* **Data records**:
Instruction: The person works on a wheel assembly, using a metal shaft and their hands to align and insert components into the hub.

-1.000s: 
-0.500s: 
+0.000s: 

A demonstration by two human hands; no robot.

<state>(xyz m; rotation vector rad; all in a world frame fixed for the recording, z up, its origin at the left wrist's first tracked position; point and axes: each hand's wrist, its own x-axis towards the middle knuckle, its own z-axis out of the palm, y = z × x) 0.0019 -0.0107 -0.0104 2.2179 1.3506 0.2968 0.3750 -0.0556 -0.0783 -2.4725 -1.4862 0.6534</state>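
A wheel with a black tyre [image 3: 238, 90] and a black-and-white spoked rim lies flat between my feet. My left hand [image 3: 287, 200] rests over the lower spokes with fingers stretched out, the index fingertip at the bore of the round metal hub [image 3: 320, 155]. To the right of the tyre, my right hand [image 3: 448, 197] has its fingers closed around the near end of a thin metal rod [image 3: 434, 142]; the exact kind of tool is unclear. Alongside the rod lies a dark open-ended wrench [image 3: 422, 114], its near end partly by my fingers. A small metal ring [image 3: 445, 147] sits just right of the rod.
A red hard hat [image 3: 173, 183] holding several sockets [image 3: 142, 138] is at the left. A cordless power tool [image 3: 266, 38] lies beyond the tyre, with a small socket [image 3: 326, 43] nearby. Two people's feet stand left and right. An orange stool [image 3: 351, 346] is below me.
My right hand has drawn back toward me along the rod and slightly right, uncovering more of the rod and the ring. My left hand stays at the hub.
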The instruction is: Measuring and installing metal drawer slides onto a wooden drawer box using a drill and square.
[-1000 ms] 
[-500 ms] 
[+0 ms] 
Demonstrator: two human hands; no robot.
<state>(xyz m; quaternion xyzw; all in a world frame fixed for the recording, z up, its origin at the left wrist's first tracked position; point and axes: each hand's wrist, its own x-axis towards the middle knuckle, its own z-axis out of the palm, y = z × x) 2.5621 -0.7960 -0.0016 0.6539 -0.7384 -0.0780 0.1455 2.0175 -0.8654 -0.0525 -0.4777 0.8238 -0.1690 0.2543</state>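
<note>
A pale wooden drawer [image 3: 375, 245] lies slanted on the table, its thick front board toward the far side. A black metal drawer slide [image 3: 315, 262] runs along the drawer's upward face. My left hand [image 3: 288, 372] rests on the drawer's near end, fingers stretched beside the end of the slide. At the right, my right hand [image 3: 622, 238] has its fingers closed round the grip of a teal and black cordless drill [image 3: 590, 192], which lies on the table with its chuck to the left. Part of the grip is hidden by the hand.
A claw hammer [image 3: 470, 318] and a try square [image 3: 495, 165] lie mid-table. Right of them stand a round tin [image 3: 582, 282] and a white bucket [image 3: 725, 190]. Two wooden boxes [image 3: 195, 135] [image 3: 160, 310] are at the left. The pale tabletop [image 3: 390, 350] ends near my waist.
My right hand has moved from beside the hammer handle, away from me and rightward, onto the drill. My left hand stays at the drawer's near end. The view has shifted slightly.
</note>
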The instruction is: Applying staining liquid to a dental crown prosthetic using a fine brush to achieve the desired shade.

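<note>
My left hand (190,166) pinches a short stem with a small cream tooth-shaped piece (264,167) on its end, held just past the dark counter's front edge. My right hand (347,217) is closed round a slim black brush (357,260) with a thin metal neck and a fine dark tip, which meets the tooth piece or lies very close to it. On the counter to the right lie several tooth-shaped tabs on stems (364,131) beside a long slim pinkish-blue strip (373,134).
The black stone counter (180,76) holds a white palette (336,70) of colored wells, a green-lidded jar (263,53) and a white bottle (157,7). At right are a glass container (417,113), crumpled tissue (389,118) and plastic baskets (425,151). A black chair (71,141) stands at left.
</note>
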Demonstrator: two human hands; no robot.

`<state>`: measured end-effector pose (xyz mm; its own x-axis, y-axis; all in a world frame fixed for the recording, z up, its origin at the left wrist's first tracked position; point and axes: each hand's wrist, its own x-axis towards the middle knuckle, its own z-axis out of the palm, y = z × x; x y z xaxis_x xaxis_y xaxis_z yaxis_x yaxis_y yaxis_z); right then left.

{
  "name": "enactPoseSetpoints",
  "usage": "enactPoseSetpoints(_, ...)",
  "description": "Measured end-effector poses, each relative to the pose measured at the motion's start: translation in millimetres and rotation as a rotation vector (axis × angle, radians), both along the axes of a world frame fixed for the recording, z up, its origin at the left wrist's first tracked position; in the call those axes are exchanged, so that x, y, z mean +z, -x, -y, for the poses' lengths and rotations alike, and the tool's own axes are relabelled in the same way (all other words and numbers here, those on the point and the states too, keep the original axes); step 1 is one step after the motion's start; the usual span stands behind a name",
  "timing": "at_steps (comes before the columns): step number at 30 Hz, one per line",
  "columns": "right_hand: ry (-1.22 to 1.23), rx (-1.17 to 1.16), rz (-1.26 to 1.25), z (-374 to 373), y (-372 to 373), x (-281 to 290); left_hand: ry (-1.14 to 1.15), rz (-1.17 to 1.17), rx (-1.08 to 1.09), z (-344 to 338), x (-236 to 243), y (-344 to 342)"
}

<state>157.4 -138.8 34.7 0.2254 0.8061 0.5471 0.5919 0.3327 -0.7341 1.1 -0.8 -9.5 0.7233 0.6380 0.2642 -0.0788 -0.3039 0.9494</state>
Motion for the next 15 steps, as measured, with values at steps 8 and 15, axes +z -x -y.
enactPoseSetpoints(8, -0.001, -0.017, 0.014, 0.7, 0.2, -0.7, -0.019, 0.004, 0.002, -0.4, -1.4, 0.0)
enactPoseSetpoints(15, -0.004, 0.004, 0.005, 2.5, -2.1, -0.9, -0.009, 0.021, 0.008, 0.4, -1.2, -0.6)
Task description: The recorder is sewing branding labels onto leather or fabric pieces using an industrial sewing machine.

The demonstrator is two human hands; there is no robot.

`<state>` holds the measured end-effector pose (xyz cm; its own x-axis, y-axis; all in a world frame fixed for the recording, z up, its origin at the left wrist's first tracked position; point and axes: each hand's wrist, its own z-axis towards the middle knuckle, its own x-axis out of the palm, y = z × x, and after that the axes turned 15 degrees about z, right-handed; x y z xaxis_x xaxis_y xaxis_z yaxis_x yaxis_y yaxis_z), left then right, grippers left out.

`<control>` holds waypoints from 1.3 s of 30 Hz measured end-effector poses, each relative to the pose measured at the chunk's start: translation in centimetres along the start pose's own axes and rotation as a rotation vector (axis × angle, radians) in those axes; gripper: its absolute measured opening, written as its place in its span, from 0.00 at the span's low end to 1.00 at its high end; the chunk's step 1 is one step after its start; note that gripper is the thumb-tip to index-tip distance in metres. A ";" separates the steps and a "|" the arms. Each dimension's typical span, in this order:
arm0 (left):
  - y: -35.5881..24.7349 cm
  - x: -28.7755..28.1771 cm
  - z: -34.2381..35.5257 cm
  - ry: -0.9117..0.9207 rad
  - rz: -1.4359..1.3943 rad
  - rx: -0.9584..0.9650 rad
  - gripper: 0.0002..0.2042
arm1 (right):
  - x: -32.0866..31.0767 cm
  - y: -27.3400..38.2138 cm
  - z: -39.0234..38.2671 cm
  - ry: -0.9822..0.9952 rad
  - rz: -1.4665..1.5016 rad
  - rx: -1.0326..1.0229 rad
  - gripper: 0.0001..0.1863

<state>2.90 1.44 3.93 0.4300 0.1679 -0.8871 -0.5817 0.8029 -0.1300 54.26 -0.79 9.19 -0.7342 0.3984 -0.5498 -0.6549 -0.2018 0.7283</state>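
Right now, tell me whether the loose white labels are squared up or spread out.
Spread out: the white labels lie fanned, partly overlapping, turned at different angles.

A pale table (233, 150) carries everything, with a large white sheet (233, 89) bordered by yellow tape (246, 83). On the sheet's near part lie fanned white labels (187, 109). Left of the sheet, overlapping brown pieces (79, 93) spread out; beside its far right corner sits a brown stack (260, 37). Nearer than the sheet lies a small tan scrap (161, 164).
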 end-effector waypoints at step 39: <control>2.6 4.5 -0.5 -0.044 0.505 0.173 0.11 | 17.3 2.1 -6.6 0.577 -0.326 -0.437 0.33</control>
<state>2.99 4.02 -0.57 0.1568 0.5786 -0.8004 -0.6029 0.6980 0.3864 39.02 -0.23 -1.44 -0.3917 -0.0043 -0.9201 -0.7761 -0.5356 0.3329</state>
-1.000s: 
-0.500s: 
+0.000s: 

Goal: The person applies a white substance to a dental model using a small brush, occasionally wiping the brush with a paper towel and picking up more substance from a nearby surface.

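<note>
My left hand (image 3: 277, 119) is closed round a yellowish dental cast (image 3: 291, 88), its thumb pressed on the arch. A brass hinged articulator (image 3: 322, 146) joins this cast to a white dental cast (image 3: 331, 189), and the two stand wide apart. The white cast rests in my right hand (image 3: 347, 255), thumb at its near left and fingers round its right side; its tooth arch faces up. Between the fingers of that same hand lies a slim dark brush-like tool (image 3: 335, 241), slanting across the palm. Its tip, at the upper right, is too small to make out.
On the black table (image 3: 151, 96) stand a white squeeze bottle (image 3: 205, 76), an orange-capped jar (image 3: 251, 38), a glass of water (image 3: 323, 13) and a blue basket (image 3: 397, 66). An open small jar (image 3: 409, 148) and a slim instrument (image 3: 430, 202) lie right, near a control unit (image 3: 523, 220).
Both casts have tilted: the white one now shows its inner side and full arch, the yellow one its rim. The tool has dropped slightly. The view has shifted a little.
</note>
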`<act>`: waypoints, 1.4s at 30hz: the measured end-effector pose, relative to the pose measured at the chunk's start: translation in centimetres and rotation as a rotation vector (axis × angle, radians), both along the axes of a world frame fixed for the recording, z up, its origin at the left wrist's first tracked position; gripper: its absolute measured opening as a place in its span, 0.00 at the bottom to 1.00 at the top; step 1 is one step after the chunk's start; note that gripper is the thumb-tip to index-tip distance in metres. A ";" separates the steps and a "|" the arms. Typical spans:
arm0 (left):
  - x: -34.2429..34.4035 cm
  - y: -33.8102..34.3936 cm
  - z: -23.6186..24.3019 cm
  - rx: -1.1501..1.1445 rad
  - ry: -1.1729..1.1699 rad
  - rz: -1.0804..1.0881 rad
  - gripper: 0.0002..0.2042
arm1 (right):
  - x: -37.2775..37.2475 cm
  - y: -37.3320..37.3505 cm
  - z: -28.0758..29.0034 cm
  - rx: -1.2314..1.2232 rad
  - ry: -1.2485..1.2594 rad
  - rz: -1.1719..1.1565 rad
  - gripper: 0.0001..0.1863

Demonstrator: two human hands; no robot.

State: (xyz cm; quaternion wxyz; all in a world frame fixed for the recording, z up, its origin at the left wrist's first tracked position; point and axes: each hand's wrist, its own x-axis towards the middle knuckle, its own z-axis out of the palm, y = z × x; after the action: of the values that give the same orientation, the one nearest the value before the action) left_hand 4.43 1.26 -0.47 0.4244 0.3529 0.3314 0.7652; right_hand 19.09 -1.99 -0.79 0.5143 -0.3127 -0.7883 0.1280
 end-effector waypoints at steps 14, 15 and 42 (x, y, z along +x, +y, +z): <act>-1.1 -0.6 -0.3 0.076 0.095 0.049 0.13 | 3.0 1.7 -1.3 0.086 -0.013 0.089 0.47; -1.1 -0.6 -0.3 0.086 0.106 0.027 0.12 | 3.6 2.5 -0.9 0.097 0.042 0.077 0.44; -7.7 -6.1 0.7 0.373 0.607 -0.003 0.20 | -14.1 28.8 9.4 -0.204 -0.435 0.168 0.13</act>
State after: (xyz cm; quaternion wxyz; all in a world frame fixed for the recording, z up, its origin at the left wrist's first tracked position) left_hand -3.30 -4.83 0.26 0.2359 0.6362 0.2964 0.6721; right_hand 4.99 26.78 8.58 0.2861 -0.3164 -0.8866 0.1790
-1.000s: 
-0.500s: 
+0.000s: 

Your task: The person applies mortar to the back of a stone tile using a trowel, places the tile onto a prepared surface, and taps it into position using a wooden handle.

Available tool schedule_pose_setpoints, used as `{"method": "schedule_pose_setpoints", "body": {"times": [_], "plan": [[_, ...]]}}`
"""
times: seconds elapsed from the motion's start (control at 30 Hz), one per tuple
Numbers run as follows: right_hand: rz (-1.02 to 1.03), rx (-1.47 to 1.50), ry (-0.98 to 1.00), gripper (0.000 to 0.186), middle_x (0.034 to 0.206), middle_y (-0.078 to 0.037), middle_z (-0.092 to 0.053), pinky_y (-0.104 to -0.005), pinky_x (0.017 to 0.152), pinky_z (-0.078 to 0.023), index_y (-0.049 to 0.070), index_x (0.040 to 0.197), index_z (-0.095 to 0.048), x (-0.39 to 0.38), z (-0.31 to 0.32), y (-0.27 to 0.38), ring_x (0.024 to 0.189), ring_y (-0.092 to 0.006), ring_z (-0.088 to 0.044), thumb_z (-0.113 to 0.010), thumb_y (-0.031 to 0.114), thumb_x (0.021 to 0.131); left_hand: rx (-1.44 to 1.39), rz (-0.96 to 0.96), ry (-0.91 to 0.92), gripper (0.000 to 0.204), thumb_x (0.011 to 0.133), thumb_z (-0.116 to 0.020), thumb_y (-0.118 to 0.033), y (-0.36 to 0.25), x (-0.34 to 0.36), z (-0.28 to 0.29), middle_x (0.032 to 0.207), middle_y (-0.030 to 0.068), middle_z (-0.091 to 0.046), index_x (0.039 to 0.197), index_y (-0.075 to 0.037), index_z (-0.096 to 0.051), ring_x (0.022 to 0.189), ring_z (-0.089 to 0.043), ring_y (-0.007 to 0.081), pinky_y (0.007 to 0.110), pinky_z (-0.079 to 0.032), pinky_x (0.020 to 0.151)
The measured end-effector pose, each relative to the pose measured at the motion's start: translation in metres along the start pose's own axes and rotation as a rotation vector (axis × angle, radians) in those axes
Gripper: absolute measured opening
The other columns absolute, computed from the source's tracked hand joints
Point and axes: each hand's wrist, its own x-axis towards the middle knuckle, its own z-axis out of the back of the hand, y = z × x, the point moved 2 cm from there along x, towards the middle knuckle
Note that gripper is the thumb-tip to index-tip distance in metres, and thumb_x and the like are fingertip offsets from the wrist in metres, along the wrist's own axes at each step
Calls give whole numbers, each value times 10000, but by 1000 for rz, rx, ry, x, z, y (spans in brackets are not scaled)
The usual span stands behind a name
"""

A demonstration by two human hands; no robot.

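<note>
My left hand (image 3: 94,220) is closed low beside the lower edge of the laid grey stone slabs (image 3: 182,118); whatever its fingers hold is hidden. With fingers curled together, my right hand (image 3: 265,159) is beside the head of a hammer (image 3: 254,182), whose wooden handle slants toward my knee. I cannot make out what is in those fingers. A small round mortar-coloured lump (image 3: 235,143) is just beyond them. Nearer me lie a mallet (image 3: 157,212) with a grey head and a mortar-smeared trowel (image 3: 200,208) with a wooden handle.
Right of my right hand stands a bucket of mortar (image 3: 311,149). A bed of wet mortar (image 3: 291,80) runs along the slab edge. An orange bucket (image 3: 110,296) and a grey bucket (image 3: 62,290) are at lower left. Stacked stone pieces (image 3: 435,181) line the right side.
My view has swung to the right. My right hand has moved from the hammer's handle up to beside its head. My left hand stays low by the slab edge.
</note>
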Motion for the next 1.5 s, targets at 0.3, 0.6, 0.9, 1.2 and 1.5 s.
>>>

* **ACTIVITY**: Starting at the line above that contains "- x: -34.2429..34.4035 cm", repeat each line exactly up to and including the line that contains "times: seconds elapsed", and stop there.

* **YOUR SOLUTION**:
  - x: -34.2429..34.4035 cm
  - y: -33.8102..34.3936 cm
  - z: -23.6186..24.3019 cm
  - rx: -1.1501..1.1445 rad
  - ry: -1.1729..1.1699 rad
  - rz: -1.0804..1.0881 rad
  - gripper: 0.0002..0.2042
arm1 (right):
  - x: -37.2775..37.2475 cm
  - y: -37.3320..37.3505 cm
  - z: -28.0758..29.0034 cm
  - rx: -1.2314..1.2232 rad
  - ry: -1.2485..1.2594 rad
  - rz: -1.1719..1.1565 rad
  - gripper: 0.0001..0.1863

Demonstrator: two human hands; no robot.

State: (xyz cm; quaternion wxyz; all in a world frame fixed for the recording, z up, its origin at the left wrist's first tracked position; point and axes: each hand's wrist, its own x-axis towards the middle knuckle, its own z-axis out of the palm, y = z × x; after the action: of the values that give the same orientation, the one nearest the value before the action) left_hand 4.43 1.26 -0.47 0.4244 0.3529 0.3314 0.7652; right_hand 19.09 -1.99 -0.79 0.5143 -0.3127 -0.7883 0.1280
 end-effector waypoints at steps 14, 15 and 42 (x, y, z along +x, +y, +z): <act>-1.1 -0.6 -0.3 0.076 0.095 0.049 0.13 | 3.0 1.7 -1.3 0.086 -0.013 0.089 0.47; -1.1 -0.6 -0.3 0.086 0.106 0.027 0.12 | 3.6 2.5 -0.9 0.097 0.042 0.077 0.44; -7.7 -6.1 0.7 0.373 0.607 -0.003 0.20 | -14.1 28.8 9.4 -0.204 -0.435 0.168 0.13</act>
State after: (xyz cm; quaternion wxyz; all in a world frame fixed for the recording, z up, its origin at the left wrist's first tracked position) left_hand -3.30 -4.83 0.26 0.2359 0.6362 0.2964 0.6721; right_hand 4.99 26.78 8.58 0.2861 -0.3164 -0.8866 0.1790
-1.000s: 
-0.500s: 
+0.000s: 

Your task: The person applies mortar to the back of a stone tile using a trowel, places the tile onto a prepared surface, and taps it into position using a wooden handle.

Available tool schedule_pose_setpoints, used as `{"method": "schedule_pose_setpoints", "body": {"times": [_], "plan": [[_, ...]]}}`
"""
times: seconds elapsed from the motion's start (control at 30 Hz), one per tuple

The answer given above is the complete response.